How Disappointment Can Fuel Future Leadership Success

How Disappointment Can Fuel Future Leadership Success

John Eades 10/04/2023
How Disappointment Can Fuel Future Leadership Success

The gap between your expectations and reality is a challenging place to be. 

Your professional and personal life is filled with moments that you would prefer not to happen. Moments like losing a big deal, being fired, missing a quota, closing a small business, or a failed marriage. This list stirs up some profound emotions, specifically disappointment. You have experienced it in various shapes and sizes. 

Handling disappointment well individually is one thing, but what about when you lead a team? Invariably you won't be the only person disappointed and questioning whether you are worthy enough of success. 

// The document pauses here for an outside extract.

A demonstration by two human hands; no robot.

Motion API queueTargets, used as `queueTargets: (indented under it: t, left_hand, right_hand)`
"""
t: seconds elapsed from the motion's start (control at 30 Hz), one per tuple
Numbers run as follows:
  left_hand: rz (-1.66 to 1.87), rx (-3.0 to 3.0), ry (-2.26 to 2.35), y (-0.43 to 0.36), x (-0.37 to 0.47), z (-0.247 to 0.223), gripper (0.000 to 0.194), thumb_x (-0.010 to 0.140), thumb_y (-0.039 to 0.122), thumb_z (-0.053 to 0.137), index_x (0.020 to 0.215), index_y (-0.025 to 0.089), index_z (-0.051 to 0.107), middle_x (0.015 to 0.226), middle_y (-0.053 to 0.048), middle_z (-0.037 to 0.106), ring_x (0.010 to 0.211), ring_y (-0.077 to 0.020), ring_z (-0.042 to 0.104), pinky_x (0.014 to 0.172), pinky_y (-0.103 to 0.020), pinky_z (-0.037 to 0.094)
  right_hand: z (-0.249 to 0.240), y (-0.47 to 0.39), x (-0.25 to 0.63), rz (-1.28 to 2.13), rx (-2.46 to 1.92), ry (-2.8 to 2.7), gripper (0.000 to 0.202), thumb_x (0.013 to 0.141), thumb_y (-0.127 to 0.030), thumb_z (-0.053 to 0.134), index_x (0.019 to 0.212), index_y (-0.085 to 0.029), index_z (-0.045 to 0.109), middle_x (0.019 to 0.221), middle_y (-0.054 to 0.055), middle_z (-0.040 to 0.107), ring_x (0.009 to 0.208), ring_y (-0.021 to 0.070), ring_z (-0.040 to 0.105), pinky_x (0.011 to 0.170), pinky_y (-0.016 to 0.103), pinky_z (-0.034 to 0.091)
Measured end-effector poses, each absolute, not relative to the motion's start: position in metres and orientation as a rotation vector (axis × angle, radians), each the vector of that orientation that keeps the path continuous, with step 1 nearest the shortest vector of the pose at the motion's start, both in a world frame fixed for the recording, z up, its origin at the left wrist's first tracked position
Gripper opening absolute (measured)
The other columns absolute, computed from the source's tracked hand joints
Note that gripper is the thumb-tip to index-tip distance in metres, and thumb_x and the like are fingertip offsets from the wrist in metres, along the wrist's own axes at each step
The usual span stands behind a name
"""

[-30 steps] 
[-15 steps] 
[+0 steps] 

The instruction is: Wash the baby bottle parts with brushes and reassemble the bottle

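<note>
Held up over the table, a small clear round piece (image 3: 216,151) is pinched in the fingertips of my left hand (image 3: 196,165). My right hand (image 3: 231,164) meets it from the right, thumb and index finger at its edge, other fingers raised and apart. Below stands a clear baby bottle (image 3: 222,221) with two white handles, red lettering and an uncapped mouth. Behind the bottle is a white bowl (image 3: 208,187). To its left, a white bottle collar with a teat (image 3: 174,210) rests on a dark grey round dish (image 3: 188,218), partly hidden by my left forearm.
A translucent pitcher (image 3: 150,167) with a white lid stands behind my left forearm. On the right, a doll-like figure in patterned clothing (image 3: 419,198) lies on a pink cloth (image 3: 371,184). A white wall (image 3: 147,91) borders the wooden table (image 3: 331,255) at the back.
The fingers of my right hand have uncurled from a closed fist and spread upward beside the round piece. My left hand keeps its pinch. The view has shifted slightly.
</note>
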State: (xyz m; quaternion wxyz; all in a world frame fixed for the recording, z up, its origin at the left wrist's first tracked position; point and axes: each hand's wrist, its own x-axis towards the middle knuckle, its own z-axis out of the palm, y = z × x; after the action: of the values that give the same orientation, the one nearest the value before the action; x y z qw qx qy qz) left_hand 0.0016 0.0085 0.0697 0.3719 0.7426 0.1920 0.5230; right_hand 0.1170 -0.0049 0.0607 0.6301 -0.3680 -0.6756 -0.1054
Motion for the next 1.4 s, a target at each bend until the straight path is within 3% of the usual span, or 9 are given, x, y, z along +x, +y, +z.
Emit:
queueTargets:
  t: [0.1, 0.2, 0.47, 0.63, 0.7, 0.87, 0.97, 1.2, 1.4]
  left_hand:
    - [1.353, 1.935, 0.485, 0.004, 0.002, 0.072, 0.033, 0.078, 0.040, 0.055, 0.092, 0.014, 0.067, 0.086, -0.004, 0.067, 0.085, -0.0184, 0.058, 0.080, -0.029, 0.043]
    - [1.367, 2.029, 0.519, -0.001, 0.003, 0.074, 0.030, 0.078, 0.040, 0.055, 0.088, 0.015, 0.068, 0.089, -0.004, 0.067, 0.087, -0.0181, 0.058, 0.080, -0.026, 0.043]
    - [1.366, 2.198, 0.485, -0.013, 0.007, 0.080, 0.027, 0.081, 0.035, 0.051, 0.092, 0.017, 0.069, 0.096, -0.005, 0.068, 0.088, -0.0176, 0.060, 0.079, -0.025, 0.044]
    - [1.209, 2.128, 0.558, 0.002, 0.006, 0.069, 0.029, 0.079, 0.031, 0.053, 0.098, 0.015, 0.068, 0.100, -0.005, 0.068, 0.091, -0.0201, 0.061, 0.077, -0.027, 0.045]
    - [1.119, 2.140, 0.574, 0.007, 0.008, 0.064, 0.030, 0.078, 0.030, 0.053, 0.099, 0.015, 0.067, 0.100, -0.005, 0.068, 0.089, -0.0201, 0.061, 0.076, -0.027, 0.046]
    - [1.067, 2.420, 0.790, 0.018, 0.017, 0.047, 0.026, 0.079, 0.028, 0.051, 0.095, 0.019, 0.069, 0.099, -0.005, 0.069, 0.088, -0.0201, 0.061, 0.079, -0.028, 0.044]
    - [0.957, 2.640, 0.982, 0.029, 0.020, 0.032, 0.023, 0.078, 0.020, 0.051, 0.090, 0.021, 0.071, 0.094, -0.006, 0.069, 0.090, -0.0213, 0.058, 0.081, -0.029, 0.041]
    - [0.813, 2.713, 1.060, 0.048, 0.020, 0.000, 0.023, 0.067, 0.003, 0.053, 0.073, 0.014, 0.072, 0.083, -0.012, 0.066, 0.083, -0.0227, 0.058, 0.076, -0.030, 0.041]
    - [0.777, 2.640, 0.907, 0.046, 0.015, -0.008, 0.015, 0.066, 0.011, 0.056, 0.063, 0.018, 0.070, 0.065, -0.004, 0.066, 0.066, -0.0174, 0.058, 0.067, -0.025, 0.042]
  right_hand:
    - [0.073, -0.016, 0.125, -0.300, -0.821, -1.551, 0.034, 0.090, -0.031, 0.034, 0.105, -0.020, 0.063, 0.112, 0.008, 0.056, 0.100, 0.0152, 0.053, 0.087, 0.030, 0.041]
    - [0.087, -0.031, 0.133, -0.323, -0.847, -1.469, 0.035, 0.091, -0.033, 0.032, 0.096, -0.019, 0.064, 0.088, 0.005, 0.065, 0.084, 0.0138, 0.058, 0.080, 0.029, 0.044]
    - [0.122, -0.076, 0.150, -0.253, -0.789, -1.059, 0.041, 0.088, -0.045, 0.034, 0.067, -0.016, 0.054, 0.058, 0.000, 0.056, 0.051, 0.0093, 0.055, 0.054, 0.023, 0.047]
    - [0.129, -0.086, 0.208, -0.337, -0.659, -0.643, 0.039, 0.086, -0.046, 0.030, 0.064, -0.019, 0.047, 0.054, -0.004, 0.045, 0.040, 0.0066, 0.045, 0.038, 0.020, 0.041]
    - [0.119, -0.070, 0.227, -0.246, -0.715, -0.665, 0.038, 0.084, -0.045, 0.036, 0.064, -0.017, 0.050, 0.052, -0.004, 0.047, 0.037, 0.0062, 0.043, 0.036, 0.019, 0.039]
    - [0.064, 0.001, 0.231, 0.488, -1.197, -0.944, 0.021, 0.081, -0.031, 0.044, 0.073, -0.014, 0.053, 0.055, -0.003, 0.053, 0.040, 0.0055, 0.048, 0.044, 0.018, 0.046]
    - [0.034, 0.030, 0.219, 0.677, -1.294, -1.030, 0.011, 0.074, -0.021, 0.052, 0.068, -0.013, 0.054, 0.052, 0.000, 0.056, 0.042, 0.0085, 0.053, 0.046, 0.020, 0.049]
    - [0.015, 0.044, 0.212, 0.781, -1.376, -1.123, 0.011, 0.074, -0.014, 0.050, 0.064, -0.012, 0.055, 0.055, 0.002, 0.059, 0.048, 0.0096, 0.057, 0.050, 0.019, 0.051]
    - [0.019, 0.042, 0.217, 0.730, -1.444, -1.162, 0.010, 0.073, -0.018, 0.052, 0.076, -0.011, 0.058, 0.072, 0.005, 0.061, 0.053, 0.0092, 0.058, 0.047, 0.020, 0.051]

So, how can leaders handle disappointment the right way? 

What is Disappointment?

Disappointment is the feeling of dissatisfaction that follows the failure of expectations or hopes to manifest. I summarize it for coaching clients as the gap between our expectations and reality. Being disappointed is a part of life unless you have depressingly low standards. When you experience disappointment, you are tested and stretched, which expands your capacity. Which might sound rough, but it's critical because:

Only leaders who are tested become great.

How Leaders Handle Disappointment

Disappointment and failure are a part of life. Anyone can play a winning hand with good cards in poker – the elite players can play winning hands from bad cards by their attitude and how they play.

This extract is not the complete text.